Exercise data:
=== Section Start ===

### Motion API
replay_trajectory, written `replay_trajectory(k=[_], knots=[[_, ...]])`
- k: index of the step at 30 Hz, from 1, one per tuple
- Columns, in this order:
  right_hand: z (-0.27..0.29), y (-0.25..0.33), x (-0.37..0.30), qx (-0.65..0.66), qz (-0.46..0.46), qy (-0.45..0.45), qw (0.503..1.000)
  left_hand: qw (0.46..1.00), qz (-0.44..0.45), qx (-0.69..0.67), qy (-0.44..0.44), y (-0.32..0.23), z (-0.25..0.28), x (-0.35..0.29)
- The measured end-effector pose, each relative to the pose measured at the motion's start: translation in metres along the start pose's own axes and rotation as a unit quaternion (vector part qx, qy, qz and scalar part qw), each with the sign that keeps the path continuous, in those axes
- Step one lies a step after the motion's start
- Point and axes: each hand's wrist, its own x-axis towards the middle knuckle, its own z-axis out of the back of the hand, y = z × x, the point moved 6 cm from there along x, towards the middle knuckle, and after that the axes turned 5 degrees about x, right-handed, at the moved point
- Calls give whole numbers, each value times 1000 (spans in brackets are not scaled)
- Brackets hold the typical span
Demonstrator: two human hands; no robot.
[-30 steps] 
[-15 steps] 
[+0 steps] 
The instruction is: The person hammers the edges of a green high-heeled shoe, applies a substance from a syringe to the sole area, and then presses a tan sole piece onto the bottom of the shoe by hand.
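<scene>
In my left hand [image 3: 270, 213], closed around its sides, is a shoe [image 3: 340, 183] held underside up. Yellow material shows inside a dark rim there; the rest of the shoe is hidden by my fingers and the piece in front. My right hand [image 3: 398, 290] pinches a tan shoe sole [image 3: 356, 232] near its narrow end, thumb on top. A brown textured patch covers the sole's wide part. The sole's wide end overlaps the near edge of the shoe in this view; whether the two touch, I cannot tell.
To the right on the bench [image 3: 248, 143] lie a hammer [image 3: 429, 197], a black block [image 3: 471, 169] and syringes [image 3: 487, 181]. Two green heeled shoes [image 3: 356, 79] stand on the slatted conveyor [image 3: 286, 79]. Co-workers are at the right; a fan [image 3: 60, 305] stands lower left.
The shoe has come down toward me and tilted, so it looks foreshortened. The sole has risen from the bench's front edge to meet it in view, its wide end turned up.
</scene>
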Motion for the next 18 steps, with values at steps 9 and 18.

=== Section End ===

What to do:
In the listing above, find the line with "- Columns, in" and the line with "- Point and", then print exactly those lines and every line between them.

Task output:
- Columns, in this order:
  right_hand: z (-0.27..0.29), y (-0.25..0.33), x (-0.37..0.30), qx (-0.65..0.66), qz (-0.46..0.46), qy (-0.45..0.45), qw (0.503..1.000)
  left_hand: qw (0.46..1.00), qz (-0.44..0.45), qx (-0.69..0.67), qy (-0.44..0.44), y (-0.32..0.23), z (-0.25..0.28), x (-0.35..0.29)
- The measured end-effector pose, each relative to the pose measured at the motion's start: translation in metres along the start pose's own axes and rotation as a unit quaternion (vector part qx, qy, qz and scalar part qw), each with the sign that keeps the path continuous, in those axes
- Step one lies a step after the motion's start
- Point and axes: each hand's wrist, its own x-axis towards the middle knuckle, its own z-axis out of the back of the hand, y = z × x, the point moved 6 cm from there along x, towards the middle knuckle, and after that the axes turned 5 degrees about x, right-handed, at the moved point

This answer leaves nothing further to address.